The next big movie I saw him in was 1981’s Chariots of Fire, in which he played a different kind of character, the witty and eccentric coach Sam Mussabini, who trains the brilliant but self-defeating runner Harold Abrahams (Ben Cross). With a glittering eye and a shrewd glance, Holm’s Mussabini sizes up Abrahams both as an athlete and as a person, calculating how to soothe the young man’s hatred of racism (which matches Mussabini’s own) as well as his crippling fear of failure. It’s a performance of amazing subtlety and warmth, for which he won a BAFTA as well as a Best Supporting Actor nomination at the Oscars.

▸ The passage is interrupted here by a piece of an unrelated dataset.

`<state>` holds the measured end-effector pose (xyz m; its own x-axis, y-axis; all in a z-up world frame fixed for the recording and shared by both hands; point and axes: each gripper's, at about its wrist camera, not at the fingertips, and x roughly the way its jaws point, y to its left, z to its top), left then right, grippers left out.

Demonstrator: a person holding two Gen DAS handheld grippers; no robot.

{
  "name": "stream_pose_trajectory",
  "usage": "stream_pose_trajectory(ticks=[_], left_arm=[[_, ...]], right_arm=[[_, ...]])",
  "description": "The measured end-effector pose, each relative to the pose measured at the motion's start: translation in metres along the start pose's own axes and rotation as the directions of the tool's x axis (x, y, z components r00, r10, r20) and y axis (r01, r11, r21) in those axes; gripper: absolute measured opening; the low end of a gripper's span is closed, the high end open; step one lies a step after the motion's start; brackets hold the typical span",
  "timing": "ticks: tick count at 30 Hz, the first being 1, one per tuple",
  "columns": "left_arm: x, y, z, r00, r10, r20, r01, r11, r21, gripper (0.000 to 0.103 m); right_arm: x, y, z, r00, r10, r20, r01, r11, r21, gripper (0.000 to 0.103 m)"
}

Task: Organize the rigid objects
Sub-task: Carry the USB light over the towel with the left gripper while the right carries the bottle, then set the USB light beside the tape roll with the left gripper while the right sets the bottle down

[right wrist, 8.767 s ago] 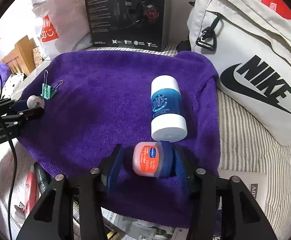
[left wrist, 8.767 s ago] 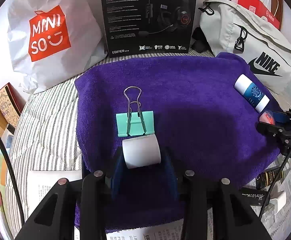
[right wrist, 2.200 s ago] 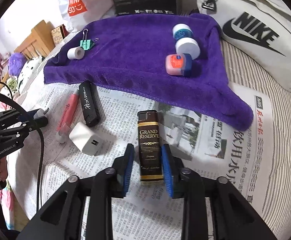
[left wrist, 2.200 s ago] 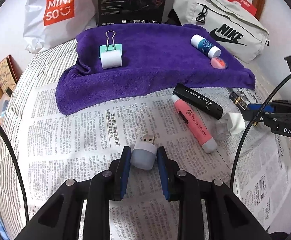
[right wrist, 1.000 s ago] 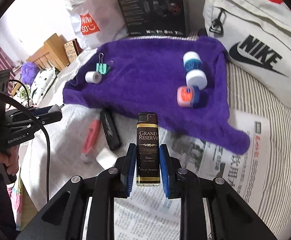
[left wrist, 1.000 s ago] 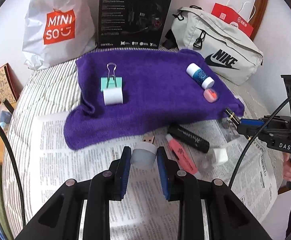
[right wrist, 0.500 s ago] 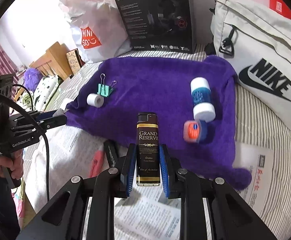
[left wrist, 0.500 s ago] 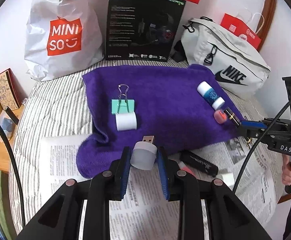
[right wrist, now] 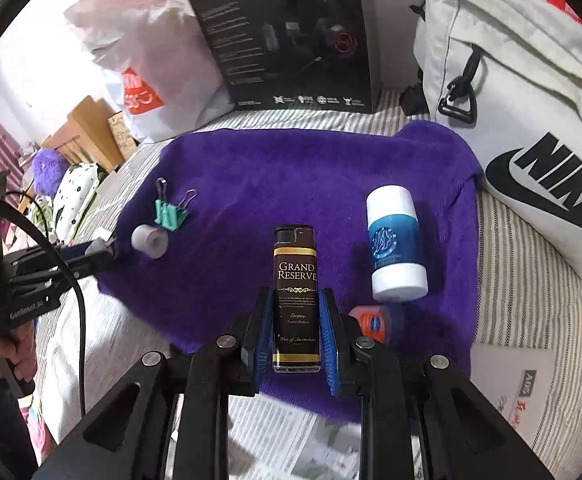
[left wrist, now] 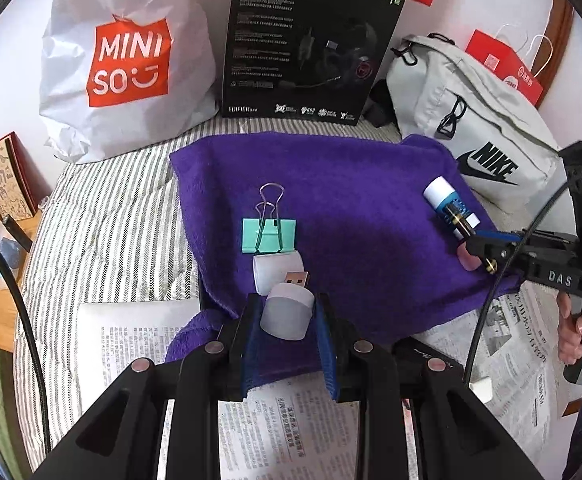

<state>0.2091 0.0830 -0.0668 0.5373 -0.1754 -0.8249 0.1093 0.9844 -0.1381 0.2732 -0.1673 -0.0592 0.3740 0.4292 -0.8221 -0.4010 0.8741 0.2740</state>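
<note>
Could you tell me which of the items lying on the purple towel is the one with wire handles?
It is the mint-green binder clip, just behind the white tape roll. The blue-and-white tube and the small orange-lidded jar are plain containers with no handles.

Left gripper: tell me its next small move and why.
Probably lower the left gripper and set the USB light on the purple towel beside the white tape roll; sorted items already lie there and the light hangs just above it.
</note>
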Motion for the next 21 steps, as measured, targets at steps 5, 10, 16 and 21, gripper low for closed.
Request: stream_pose_trajectory(ticks=[5,10,16,21], left_arm=[[0.010,0.003,0.001,1.000,-0.003,-0.012,0.003,1.000,-0.004,0.025],[0.022,0.005,0.000,0.999,-0.003,-0.039,0.003,1.000,-0.003,0.026],[0.036,0.004,-0.001,0.997,0.012,-0.071,-0.010,1.000,0.028,0.025],[0.040,0.006,0.000,0.997,0.005,-0.073,-0.003,1.000,0.024,0.025]], right_arm=[[0.017,-0.003,0.005,1.000,-0.015,-0.023,0.015,1.000,0.007,0.023],[0.034,-0.003,0.008,0.998,-0.038,-0.044,0.038,0.999,0.002,0.023],[0.048,-0.002,0.012,0.997,-0.060,-0.057,0.060,0.998,-0.006,0.023],[0.050,-0.001,0.017,0.995,-0.086,-0.057,0.085,0.996,-0.017,0.023]])
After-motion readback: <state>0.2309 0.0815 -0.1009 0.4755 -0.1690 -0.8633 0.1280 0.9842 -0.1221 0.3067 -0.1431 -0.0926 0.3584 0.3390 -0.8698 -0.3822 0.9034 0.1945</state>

His next major appearance was, surprisingly, on television, in 1988s Game, Set, Match, a John le Carré-style tale of espionage based on a set of novels by Len Deighton. Holm said he took the role because he thought it might be his last chance to play the leading man in a bang-up popular film. (He was right; his next opportunity came in 1996’s The Sweet Hereafter, which was anything but popular.) In Game, Set, Match, Holm plays Bernard Samson, a world-weary MI6 agent who struggles to unravel the tapestry of deception and betrayal that overlaid Cold-War Germany. Once again, it’s a perfect performance by Holm, and I wish more people could see it.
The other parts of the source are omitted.